Questa tecnica influisce sulla scelta che gli utenti farebbero avendo come riferimento solo le loro emozioni o utilizzando spinte visive.

4 / Obstructing

In questi casi, la piattaforma ostacola o blocca gli utenti nel loro processo di informazione o gestione dei dati personali, rendendo l’azione complicata o impossibile da compiere.

5 / Fickle

Tale pratica comporta un design dell’interfaccia incoerente e non chiaro, che rende difficile per l’utente navigare tra i diversi strumenti di controllo della protezione dei dati, e comprendere lo scopo del trattamento.

6 / Left in the dark

Si tratta di un’interfaccia progettata in modo da nascondere gli strumenti di controllo della protezione dei dati, o da lasciare gli utenti nell’incertezza su come vengono trattate le loro informazioni personali, e sul tipo di controllo che possono avere su di esse per quanto riguarda l’esercizio dei loro diritti.

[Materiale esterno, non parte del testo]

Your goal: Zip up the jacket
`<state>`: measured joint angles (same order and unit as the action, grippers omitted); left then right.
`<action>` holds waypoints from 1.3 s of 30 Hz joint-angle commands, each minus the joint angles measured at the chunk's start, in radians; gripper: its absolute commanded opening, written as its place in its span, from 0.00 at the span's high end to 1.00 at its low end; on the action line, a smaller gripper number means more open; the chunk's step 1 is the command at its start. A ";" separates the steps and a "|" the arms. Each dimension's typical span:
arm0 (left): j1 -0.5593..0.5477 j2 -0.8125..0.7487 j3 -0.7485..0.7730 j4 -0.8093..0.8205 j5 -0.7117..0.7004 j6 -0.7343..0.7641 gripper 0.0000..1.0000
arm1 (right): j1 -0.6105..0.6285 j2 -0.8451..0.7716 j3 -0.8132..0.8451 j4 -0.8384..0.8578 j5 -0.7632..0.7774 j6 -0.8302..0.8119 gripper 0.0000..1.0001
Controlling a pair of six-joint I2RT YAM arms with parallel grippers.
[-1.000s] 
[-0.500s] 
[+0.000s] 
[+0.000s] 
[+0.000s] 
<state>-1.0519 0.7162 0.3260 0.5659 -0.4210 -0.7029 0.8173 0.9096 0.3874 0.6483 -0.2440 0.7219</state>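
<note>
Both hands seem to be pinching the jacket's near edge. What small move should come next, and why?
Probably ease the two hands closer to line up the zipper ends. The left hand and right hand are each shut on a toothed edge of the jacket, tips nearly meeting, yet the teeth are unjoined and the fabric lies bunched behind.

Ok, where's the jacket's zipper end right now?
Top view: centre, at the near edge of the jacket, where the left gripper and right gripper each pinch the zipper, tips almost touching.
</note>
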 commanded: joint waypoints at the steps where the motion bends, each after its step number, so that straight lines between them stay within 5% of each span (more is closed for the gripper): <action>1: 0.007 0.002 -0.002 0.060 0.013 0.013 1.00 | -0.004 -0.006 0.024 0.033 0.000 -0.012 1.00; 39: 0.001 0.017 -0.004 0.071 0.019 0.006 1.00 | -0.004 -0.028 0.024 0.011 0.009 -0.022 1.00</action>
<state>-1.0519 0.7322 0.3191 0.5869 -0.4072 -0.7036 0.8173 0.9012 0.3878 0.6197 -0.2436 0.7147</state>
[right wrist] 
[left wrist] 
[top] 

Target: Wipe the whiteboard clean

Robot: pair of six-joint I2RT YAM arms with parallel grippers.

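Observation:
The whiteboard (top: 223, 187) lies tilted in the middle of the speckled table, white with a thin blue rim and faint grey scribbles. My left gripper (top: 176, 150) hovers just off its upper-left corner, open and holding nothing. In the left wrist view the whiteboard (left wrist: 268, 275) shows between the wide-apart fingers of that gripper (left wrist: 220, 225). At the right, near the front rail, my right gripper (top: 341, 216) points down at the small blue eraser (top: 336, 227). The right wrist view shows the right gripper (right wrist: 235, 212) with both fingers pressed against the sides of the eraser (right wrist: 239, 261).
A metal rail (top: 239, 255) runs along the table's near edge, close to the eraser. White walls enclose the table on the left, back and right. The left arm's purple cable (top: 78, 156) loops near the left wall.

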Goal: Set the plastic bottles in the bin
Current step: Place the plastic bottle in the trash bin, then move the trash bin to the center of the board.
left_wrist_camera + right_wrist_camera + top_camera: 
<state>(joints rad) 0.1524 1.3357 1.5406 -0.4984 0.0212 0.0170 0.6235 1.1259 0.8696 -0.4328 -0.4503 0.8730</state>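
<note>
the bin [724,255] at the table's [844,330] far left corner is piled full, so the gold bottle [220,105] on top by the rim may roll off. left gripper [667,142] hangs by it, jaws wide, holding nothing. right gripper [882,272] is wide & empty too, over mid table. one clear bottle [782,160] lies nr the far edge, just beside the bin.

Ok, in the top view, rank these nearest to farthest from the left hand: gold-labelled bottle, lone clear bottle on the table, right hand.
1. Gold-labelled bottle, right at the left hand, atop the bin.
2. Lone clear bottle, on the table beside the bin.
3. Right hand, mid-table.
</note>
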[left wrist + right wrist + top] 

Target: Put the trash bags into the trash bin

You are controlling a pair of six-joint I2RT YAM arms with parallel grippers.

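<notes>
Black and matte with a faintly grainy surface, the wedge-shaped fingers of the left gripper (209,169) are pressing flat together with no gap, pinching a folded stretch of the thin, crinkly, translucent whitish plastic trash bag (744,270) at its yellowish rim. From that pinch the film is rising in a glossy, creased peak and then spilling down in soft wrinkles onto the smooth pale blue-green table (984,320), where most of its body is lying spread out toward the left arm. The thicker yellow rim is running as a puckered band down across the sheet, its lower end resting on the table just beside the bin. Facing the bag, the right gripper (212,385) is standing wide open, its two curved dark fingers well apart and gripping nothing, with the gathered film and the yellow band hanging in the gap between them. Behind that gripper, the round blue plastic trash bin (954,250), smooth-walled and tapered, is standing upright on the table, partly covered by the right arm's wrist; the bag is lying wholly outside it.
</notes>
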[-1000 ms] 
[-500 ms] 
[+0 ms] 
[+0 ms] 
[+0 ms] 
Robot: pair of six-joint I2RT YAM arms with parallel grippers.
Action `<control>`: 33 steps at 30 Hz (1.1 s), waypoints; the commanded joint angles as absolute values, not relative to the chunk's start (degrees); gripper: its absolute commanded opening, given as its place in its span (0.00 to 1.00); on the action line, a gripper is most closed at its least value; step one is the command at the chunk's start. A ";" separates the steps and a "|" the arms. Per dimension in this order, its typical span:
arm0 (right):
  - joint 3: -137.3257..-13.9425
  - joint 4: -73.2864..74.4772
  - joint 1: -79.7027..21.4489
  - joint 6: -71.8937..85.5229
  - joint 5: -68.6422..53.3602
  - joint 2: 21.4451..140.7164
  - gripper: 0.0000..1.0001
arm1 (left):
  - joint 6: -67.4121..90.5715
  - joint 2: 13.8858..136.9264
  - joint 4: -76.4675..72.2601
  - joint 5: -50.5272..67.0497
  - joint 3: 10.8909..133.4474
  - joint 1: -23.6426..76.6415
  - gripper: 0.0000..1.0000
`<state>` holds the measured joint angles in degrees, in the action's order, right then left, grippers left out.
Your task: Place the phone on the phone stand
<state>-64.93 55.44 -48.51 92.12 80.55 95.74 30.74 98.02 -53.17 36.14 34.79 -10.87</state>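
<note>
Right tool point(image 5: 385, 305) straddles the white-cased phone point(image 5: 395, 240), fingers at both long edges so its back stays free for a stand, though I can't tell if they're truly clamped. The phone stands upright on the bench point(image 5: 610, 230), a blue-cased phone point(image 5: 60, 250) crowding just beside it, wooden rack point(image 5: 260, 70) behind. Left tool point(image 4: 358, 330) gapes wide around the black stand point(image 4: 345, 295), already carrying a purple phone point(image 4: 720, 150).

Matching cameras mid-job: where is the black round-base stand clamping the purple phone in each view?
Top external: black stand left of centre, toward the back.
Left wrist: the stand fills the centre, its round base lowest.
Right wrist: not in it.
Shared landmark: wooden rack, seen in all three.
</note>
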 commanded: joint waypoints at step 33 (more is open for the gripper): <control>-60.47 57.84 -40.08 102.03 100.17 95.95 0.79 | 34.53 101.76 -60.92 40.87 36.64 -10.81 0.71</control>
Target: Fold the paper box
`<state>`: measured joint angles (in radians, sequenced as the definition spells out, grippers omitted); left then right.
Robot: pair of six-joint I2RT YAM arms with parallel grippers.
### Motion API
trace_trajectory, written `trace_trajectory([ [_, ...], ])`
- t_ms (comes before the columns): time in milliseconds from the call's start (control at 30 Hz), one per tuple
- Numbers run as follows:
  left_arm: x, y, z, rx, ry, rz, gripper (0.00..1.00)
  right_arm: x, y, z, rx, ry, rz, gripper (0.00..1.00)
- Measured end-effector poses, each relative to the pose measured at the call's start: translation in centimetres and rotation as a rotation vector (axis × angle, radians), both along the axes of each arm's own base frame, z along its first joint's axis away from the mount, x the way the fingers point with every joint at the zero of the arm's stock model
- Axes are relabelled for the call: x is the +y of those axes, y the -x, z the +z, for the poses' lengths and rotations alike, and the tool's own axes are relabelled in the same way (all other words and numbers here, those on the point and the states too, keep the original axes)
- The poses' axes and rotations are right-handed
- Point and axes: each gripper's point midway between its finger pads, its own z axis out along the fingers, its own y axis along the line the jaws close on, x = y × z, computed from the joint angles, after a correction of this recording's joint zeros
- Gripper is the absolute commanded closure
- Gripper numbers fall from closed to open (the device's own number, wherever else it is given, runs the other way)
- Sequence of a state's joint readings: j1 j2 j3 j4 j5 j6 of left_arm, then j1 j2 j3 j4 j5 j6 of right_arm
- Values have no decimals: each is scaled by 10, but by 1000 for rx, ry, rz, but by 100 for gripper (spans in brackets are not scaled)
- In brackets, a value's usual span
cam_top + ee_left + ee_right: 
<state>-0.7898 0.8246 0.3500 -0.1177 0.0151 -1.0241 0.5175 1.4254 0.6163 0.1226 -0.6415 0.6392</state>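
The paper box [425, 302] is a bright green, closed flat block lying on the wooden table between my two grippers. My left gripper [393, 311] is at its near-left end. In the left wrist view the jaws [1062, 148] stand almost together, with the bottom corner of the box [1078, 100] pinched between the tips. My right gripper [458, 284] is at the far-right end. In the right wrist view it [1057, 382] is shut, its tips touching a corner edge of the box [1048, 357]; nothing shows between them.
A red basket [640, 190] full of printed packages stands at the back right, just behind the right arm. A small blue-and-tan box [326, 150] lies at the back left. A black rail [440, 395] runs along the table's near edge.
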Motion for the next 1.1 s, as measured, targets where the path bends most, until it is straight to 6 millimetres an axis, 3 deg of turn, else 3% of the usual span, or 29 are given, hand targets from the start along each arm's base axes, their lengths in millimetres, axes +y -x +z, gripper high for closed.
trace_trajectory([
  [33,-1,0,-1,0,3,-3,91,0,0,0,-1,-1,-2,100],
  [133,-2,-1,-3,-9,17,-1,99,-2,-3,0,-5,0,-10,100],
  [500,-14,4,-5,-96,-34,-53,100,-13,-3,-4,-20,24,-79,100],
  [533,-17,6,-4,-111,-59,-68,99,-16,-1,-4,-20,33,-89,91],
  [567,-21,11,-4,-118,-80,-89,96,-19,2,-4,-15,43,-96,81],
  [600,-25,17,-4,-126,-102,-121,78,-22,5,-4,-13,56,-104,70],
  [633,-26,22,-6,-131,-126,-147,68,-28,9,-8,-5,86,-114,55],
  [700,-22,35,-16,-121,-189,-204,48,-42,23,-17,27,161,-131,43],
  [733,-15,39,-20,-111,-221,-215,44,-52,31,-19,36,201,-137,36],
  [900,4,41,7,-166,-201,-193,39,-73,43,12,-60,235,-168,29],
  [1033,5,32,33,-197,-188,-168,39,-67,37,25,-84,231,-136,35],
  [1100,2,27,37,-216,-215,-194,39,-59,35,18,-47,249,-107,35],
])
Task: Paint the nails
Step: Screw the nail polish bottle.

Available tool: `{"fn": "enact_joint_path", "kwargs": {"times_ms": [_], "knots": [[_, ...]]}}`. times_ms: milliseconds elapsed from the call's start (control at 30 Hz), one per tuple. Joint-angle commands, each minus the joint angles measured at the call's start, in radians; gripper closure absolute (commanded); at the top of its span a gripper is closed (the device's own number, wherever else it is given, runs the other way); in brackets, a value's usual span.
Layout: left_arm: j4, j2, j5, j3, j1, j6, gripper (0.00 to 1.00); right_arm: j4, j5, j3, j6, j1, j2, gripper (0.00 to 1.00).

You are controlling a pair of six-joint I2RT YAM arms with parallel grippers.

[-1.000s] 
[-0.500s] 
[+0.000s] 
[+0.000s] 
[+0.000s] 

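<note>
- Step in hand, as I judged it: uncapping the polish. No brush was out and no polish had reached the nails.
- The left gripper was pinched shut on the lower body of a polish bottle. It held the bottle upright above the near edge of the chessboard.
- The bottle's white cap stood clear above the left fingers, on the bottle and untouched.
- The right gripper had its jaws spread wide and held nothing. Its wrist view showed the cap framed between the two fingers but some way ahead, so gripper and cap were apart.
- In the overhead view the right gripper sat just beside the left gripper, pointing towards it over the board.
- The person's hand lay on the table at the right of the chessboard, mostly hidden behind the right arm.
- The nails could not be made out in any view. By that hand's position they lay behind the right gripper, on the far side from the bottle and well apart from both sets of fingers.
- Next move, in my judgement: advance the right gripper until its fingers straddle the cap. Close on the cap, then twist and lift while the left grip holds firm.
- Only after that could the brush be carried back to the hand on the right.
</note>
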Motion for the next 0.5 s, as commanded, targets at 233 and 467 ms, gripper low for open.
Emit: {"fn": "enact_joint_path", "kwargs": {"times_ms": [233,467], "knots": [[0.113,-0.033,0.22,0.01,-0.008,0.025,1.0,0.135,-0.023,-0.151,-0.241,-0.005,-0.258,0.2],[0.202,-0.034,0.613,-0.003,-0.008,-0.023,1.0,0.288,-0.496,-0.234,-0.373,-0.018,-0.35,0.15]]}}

L’impegno nel contrasto ai “dark pattern”

Alla luce delle Linee guida 03/2022, le Autorità per la protezione dei dati europee hanno quindi la facoltà di sanzionare l’uso di modelli di progettazione ingannevoli nei casi in cui non rispettino il principio di “trasparenza” e violino le disposizioni del Regolamento Generale sulla Protezione dei Dati (GDPR).

Sia in Italia che nel resto del mondo sono sempre più tempestivi gli interventi delle istituzioni a tutela dei diritti e della privacy delle persone online.

Questo significa che esistono dei rischi seri e tangibili che si corrono stando in rete, e che diventano particolarmente minacciosi quando coinvolgono i minori.

È bene quindi che ragazzi e ragazze ne sappiano sempre di più sull’argomento “privacy online”.

Parlare con loro, sia a scuola che in famiglia, è il primo strumento di autodifesa, e inoltre è un’ottima idea per proporgli un tema coinvolgente e di sicuro interesse!